We recently put out a paper on how racial bias functions in Hollywood films. This work was based on a few studies that came before it, namely this one, from USC Annenberg. We presented numerical analyses like the number of characters in different racial and ethnic groups and the number of words spoken by these groups, as well as who occupied the top roles in these films. These numbers give us tangible measures of the visual aspects of these films, but they exclude the entire other half of film: dialogue. We wanted to take this research a step further from other studies, aiming to learn more about racial bias in casting and writing through an analytical study of the dialogue spoken by these characters, to analyze the actual “quality” of the language as a stand-in for the “quality” of a role, and to answer questions like, are people of colour being relegated to the same kinds of roles in the disproportionately few times that they do appear on screen?

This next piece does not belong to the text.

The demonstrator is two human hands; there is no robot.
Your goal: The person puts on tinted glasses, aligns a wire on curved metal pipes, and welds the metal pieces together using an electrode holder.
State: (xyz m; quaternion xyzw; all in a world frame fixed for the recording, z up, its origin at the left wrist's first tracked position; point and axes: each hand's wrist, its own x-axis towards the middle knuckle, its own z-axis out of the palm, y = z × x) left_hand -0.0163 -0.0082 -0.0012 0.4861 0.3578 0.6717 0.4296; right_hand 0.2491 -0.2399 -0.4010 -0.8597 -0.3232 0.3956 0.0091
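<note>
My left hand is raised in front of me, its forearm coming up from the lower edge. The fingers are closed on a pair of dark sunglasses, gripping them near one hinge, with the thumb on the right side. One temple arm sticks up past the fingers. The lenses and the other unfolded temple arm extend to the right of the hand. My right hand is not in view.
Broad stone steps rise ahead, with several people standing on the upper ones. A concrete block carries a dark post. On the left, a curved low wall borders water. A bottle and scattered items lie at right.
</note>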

This was, predictably, much more difficult to carry out than we had initially thought when we started out last summer.
Using text mining and computational methods, the goal of this aspect of the study was to distance ourselves from any kind of subjective, close interpretation of the dialogue. One way we were able to do this is laid out in the paper. We found that characters who’s racial or ethnic identity could be mapped to a corresponding geographical location (e.g., Latinx characters and Latin America) were more likely to reference cities and countries in that region than white characters were.
This was a relatively straightforward and objective measure. We tried to present it equally objectively and not pull any far-fetched analyses from it. We felt comfortable putting this into our paper without causing any controversy. But we wanted to do more, and try to see whether, on a measurable, linguistic level, people of colour are pigeon-holed in ways that their white counterparts are not.